Industry research shows that identity verification has become a standard part of how digital platforms operate. The global digital identity verification market continues to grow rapidly, reaching about $15 billion in 2025 as companies adopt AI-based identity checks and biometric authentication to prevent fraud. The growth is driven by expanding online transactions and increasing fraud risks.
Overall, the question is no longer whether KYC should exist, but how it should be designed to balance security, fraud prevention, and user experience.
In this article, we’ll take a closer look at how modern KYC systems actually work, what risks they are meant to address, and how companies are adapting identity verification to new challenges such as AI-generated fraud.
Experts consulted for this article:



Sumsub is a leading user verification platform that automates KYC/AML compliance, helping businesses verify customer identities, prevent fraud, and meet regulatory requirements.
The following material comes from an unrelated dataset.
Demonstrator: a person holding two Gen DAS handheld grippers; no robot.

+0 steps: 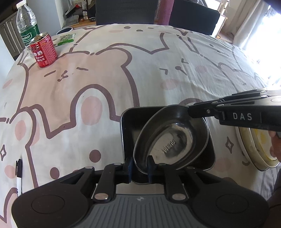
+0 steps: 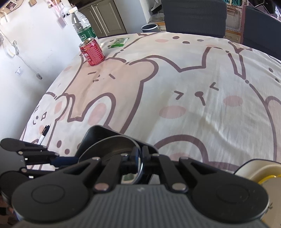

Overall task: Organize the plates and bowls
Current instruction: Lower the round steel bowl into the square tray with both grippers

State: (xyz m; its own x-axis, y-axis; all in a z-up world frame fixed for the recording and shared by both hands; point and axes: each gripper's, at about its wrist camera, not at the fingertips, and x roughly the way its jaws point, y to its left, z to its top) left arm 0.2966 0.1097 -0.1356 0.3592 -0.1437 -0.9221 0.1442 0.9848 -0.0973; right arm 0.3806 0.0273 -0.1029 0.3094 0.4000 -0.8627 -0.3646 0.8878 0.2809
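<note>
I am working in a lived-in home, at a dining table spread with a white cotton cloth printed with pink cartoon bears and rabbits (image 1: 105,73). On its far corner stand a red drink-milk can (image 1: 43,50) and a clear plastic water bottle with a green label (image 1: 27,22). Behind them I see dark upholstered chairs (image 2: 193,15), grey-green panelled cabinet doors (image 2: 103,17) and a sunlit curtained window (image 1: 263,33).
</note>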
It provides identity verification and fraud prevention services in over 220 countries, streamlines user onboarding, monitors transactions for suspicious activity, and uses machine learning to detect fraud.
KYC has evolved from an additional check into an established industry practice – here is how it happened throughout the years:
KYC gradually became standard as digital platforms expanded, payouts increased, and fraud risks grew.
This evolution has not happened by chance: it has become the result of several powerful forces.
A company that sends payments to clients must clearly understand who exactly it is paying. If a business cannot explain where its payments go, it becomes a serious risk for the entire payment infrastructure.
Imagine a situation where a company processed a payout but cannot clearly identify the recipient. From the perspective of a bank or payment provider, it raises an obvious question: what if those funds are being sent to someone the financial system should not be dealing with at all?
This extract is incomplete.